Abuse of Procedural Rights and the Rule of Proportionality

Since the 2009 amendments to the Code of Civil Procedure, the courts may declare a pleading improper and impose a sanction on the party found to have behaved improperly (Articles 54.1 to 54.4 C.C.P.).[2] These new provisions are often used to have an action dismissed outright or to sentence the offending party to damages for improper use of procedure.

Justice Riordan's ruling was innovative in that it imposed a sanction for the lack of cooperation and proportionality of Imperial Tobacco's procedural decisions. The judge wrote that it was unreasonable to refuse to admit to a document sent by one's own attorneys, particularly when everyone realizes that the people who could testify to these documents are for the most part deceased. In other words, even though demanding strict application of the rules of evidence is not technically illegal, it can still constitute improper use of procedure.

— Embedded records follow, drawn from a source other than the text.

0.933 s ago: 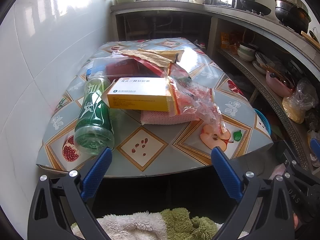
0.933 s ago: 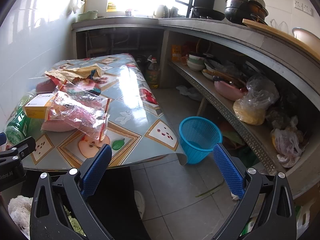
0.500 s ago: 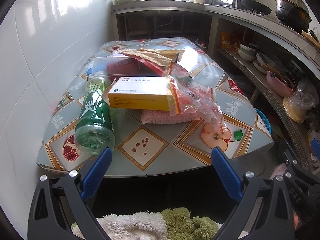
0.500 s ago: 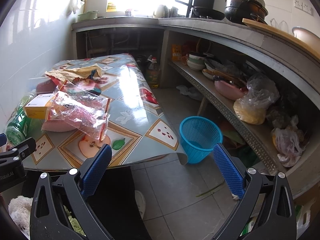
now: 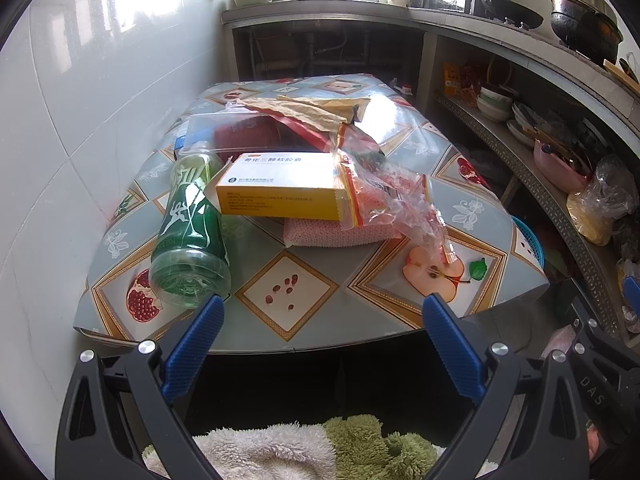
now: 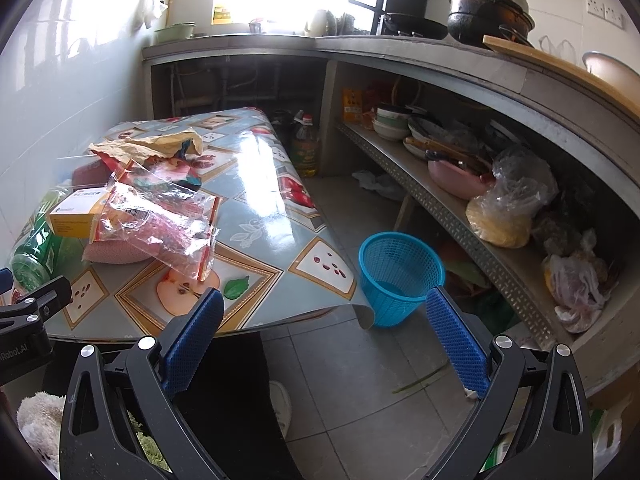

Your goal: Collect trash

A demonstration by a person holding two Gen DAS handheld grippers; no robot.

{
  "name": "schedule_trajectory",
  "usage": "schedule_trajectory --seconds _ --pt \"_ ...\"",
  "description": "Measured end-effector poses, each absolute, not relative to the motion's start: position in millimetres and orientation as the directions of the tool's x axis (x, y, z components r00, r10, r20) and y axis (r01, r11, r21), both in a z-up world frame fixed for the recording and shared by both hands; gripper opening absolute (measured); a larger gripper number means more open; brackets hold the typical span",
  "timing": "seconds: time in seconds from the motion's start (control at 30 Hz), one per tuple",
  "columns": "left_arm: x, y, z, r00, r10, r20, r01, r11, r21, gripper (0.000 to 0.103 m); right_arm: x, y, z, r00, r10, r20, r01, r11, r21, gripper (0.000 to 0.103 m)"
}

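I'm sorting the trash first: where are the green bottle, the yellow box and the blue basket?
green bottle (image 5: pixel 188 224), left wrist view, on its label.
yellow box (image 5: pixel 280 202), left wrist view, on its front side.
blue basket (image 6: pixel 400 280), right wrist view, on its outer mesh wall.

home kitchen, stacked pots (image 6: pixel 490 12) on counter, bowls (image 6: pixel 390 124) on shelf, oilcloth-covered table (image 5: pixel 304 304)

A table under a fruit-printed oilcloth (image 5: pixel 288 292) stood straight ahead of the left jaws, with a white tiled wall (image 5: pixel 80 100) to their left. Below those jaws lay a fluffy white-and-green cloth (image 5: pixel 280 452). Ahead and right of the right jaws ran a perforated metal shelf (image 6: pixel 460 216) carrying stacked bowls (image 6: pixel 390 124), 1 pink basin (image 6: pixel 456 178) and a clear bag of yellow stuff (image 6: pixel 504 208). Far ahead, 1 oil bottle (image 6: pixel 306 148) stood on the floor.
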State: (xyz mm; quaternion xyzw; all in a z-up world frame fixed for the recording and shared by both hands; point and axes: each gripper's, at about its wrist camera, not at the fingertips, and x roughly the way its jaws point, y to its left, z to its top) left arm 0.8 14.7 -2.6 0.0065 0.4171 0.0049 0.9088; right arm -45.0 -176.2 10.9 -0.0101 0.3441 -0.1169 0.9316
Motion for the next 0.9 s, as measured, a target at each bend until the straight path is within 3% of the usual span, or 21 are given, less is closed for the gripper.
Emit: schedule_trajectory --seconds 0.9 --pt "-0.4 13.7 -8.5 0.644 -0.009 -0.765 0.024 1.000 0.009 0.097 -44.4 -179.7 10.7 0.739 -0.228 -0.634 0.221 0.971 -0.092 0.097"
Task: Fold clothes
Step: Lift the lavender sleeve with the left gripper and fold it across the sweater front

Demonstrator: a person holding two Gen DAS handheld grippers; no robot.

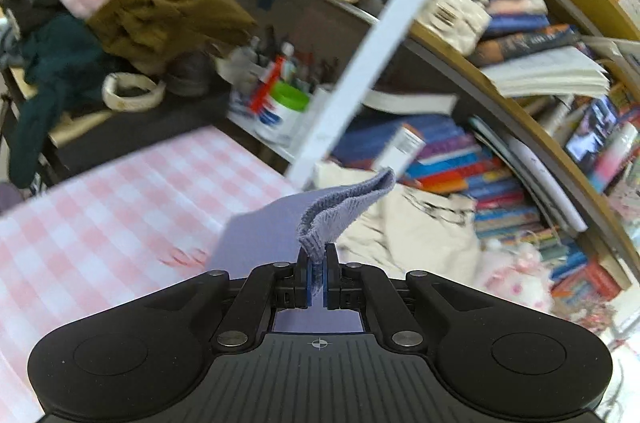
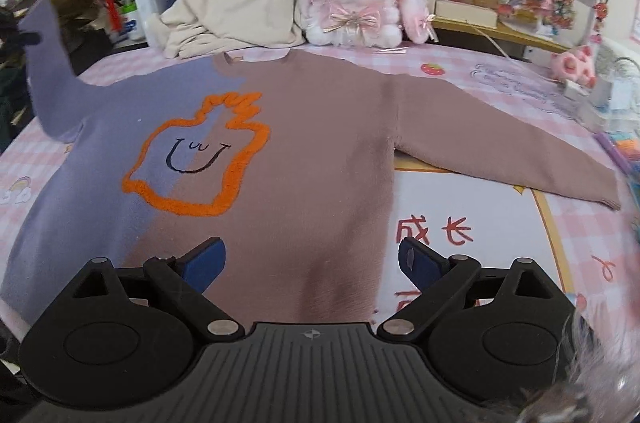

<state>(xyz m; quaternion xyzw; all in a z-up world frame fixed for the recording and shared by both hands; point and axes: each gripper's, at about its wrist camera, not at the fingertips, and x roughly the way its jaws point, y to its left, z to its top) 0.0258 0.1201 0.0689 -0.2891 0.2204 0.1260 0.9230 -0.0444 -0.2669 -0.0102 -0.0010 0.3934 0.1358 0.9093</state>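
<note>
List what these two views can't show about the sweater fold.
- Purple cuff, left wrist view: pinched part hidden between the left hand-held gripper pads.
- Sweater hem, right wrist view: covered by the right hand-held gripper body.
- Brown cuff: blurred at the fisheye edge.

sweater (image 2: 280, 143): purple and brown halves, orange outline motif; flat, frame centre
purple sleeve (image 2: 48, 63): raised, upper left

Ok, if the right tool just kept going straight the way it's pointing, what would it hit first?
Most likely the brown half of the purple-and-brown knit sweater lying flat on the pink checked tablecloth. The open right tool points down at it; depth is uncertain.
</note>
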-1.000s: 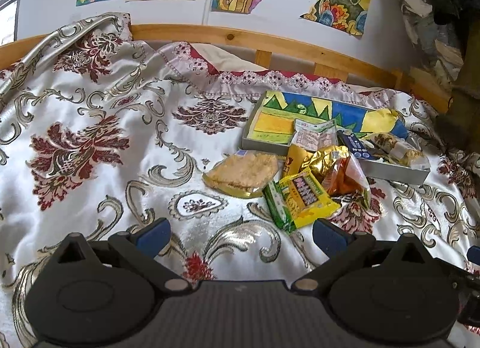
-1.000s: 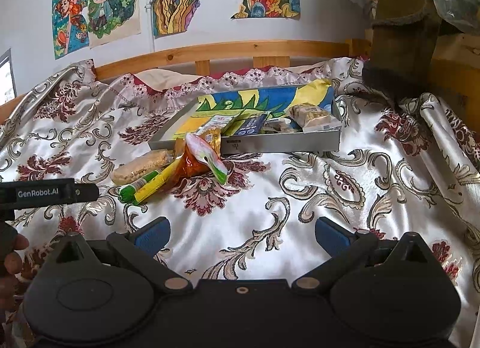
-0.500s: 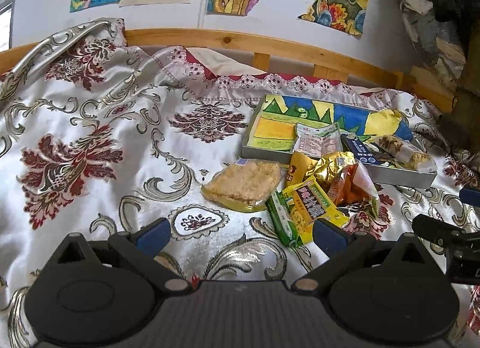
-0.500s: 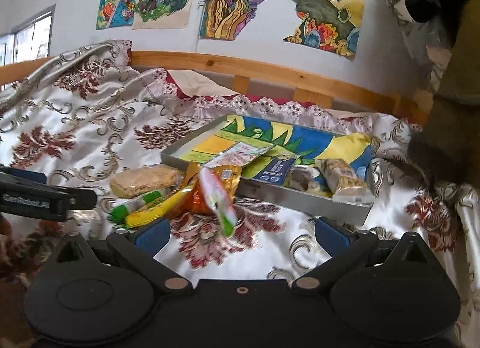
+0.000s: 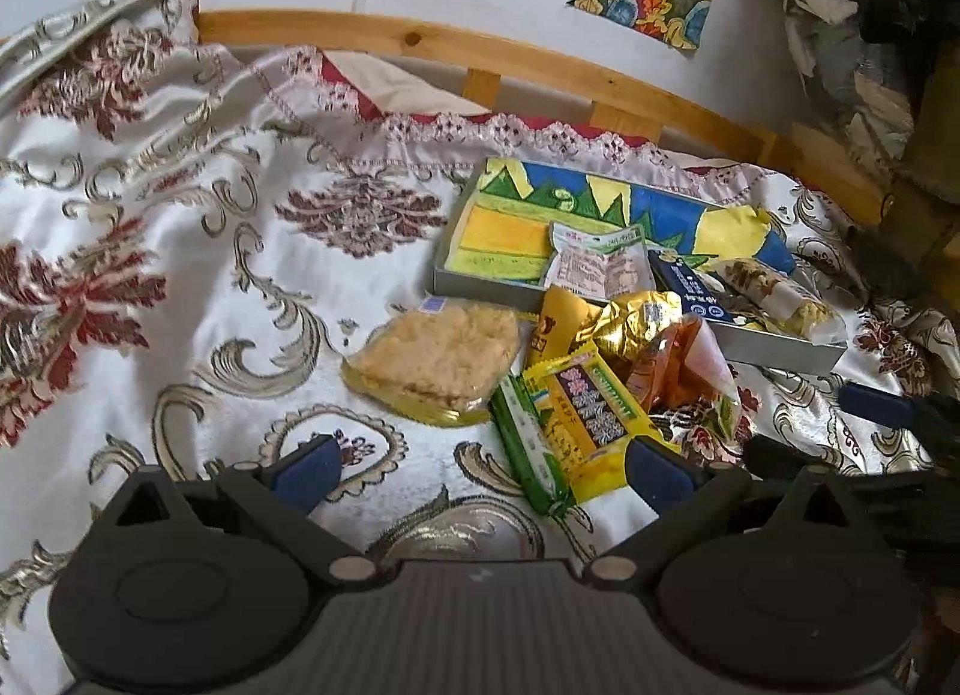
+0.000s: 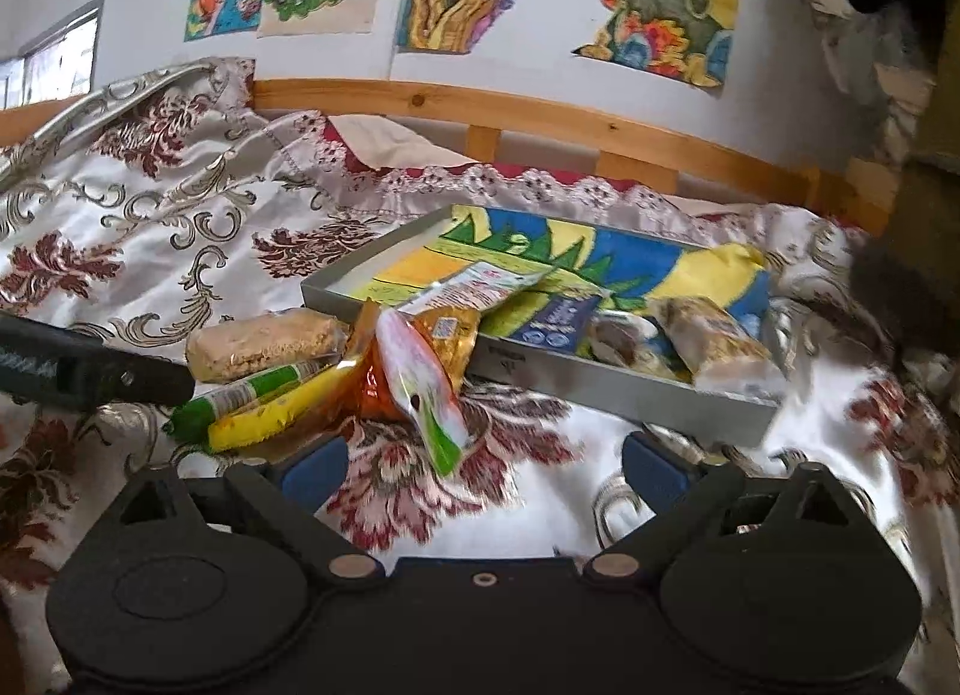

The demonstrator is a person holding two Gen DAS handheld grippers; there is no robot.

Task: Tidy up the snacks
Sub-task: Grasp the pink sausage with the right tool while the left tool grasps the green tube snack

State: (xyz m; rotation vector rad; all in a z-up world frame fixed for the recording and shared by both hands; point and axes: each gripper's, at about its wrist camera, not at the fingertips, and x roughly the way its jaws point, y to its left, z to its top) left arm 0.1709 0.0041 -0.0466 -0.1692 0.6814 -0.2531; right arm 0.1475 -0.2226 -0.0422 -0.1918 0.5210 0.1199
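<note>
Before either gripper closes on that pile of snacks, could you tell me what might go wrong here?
1. The yellow bar and green bar overlap, so the open left gripper may pinch both.
2. The orange packet leans loosely on the pile and may slip when the right gripper closes.
3. The bedspread is soft and wrinkled; its fabric could get caught in the fingers.

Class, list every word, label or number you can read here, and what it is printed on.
No text reads clearly.
Yellow packet: characters on dark band, too blurred.
White sachet: fine print, too small.
Blue packet: white print, too small.
Left gripper: side lettering, blurred.
</note>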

While the judge emphasized that his decision could not be applied to other documents in this file and that, in other words, all future objections must undergo a case-by-case decision-making process, this ruling demonstrates that a judge can use the powers granted under Articles 54.1 to 54.4 C.C.P. to put an end to abusive procedural wars.

Certainly, this ruling is a reminder that it is the spirit, not the letter, of the procedural rules that should prevail, a concept that reflects the rules of proportionality set forth in Article 4.2 C.C.P. Similarly, this decision could be referenced in the future in support of rigorous case management by judges, particularly in cases where a party is using time-gaining tactics.